I am involved in and started several software projects. I believe that software projects should be open source so that the whole community can profit from it. I do my best to make projects public at an early stage and to provide documentation and support for others.
A new modular framework for a Monte Carlo simulation of radio neutrino detectors in dense media. I initiated this project as a new joint simulation framework for the ARIANNA and ARA collaboration. It contains all functionality to
- generate neutrino interactions in the ice
- calculate the Askaryan radio signal from the induces particle shower
- propagating the radio signal through the ice to the detector, and
- to simulate the detector response and trigger.
C. Glaser et al., “NuRadioMC: Simulating the radio emission of neutrinos from interaction to detector”, European Physics Journal C 80, 77 (2020), doi:10.1140/epjc/s10052-020-7612-8, arXiv:1906.01670
A modular Python based reconstruction framework for radio detectors of high energy neutrinos (and cosmic rays). I started this project at UCI together with Anna Nelles with the focus to reconstruct cosmic rays measured by the ARIANNA detector. It evolved to a flexible framework for the detector simulation and reconstruction suitable for any neutrino radio detector.
NuRadioReco is used by the ARIANNA and RNO-G collaborations for data analyses as well as for simulation studies. Many students implement their work as NuRadioReco modules which directly makes their work available open-source to the radio community and thereby accelerates progress.
The development of NuRadioReco was integrated into NuRadioMC. See github.com/nu-radio/NuRadioMC/ or the NuRadioReco paper for more details.
C. Glaser et al., “NuRadioReco: A reconstruction framework for radio neutrino detectors”, European Physics Journal C 79: 464 (2019), doi:10.1140/epjc/s10052-019-6971-5, arXiv:1903.07023
Radiotools
A tool package with everything* a physicist working on radio detection of neutrinos or cosmic rays needs. I started this project during my PhD thesis as a collection of tools that I need for my daily work. Especially grad students spend most of their time programming and the wheel is often reinvented again and again. Therefore, I wanted to make my tool package public so that students can focus on doing physics and not on implementing error prone coordinate transformations or on figuring out how to interface CoREAS (to just name two examples). The radiotools package is constantly being developed and contains contributions from colleagues (please contact me if you can/want to contribute).
The VISPA Project, provides a web-based graphical front‐end to infrastructures. You can develop algorithms and perform data analyses in your web browser:
- get example analyses, access experimental data
- write your own algorithms, benefit from software libraries
- visualize your results
During my time at RWTH Aachen University I was part of this visionary project to bring physics analysis to the web browser. This allows for easy access to computing resources and removes the hurdle of time-consuming software installations on local computers. Many Bachelor and Master students have been profiting from this system since. Although it was developed with the focus on leading edge research, it is also a great tool for outreach, e.g. for public event displays or analysis of public data of the Pierre Auger Observatory, and for teaching.
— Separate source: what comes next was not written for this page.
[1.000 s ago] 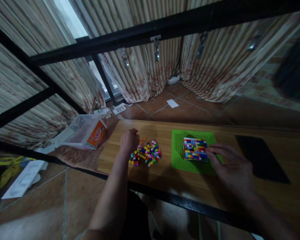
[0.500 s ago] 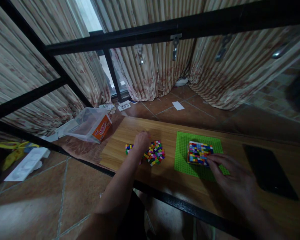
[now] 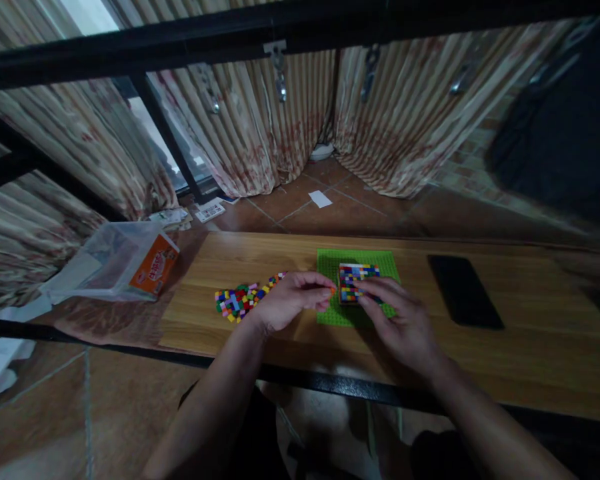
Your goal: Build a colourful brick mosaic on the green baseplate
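A green baseplate (image 3: 384, 261) lies on the wooden table (image 3: 530, 347). On it stands a block of many-coloured small bricks (image 3: 356, 277). My left hand (image 3: 293, 300) reaches over the plate's left edge with its fingers pinched on a small orange brick (image 3: 333, 291), close to the block. My right hand (image 3: 405, 323) rests on the plate with its fingers curled against the block's front and right side. A pile of loose coloured bricks (image 3: 240, 300) lies left of my left hand.
A black flat slab (image 3: 463, 291) lies on the table right of the plate. A clear plastic box with an orange label (image 3: 125, 260) lies off the table's left end. Black metal bars (image 3: 230, 33) cross overhead. Curtains hang behind, papers lie on the tiled floor.
My left hand has left the loose pile and moved right to the block, with a small brick pinched. My right hand has shifted left onto the block. The camera has swung right.
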Demonstrator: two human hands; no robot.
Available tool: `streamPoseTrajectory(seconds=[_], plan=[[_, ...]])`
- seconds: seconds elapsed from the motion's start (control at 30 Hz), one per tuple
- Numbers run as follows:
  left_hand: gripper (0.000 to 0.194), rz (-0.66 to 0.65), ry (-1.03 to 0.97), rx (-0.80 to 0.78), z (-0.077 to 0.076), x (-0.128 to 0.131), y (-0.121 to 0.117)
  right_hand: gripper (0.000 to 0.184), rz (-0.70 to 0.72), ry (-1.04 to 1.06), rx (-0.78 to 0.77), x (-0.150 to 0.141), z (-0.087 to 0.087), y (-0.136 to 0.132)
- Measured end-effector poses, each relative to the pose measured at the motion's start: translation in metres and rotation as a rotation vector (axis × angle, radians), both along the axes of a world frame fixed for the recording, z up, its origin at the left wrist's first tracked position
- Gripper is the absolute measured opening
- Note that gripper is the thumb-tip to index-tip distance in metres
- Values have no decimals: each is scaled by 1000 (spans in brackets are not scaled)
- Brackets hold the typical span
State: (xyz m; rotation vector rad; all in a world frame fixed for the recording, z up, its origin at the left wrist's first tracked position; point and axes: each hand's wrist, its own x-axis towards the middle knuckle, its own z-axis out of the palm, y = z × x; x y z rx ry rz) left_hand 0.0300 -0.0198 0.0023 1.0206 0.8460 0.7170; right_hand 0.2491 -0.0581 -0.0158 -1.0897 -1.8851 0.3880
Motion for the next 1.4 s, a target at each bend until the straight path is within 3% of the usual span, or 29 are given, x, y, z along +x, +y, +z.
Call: streamPoseTrajectory(seconds=[0.2, 0.5, 0.63, 0.83, 1.4], plan=[[27, -157, -146, -127, -4, 24, -8, 30, 165, 26, -65, -1, 5, -3], [28, -80, -202, -204, -7, 35, -11, 23, 148, 27, -51, 3, 6, -4], [27, -41, -105, -147, -4, 29, -8, 18, 37, -7, -91, 17, 6, 0], [19, 109, 226, -13, -5, 9, 5, 17, -117, -69, -151, 44, -10, 12], [16, 5, 329, 38, -11, 19, 2, 11, -142, -41, -251, 40, -24, 15]])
An analytic description of the radio emission of air showers based on its emission mechanisms. To complement my work on a precise analytic parametrization of the radio signal distribution of cosmic rays, I provided a reference implementation in Python.
Offline is the reconstruction framework of the Pierre Auger Collaboration. For many years I made major contributions to the ‘radio’ part of Offline that allows to reconstruct the cosmic-ray properties such as incoming direction, energy and mass. I participated in and organized several ‘Offline workshops’ to improve the software. Offline is the basis of all analyses of the Auger Engeneering Radio Array (AERA). Upon request it is shared with others and is currently also used by the Tunka-Rex cosmic-ray radio detector in Sibiria.
CoREAS HDF converter
This tool converts the standard CoREAS output into an easy accessible HDF5 based data format and calculates commonly used high-level quantities. CoREAS is the radio extension of the CORSIKA air shower simulation code, developed by Tim Huege and the de-facto standard to calculate the radio emission from air showers. The hdf5 converter preprocesses the CoREAS output so that it can directly be used for high-level analyses (e.g. here and here). Starting from Python scripts that I got from the LOFAR collaboration, I first converted the output to the Python pickle format and later changed it to the more general HDF5 format. This tool is now part of the official CoREAS/CORSIKA release. Try it out, it will save you a lot of time!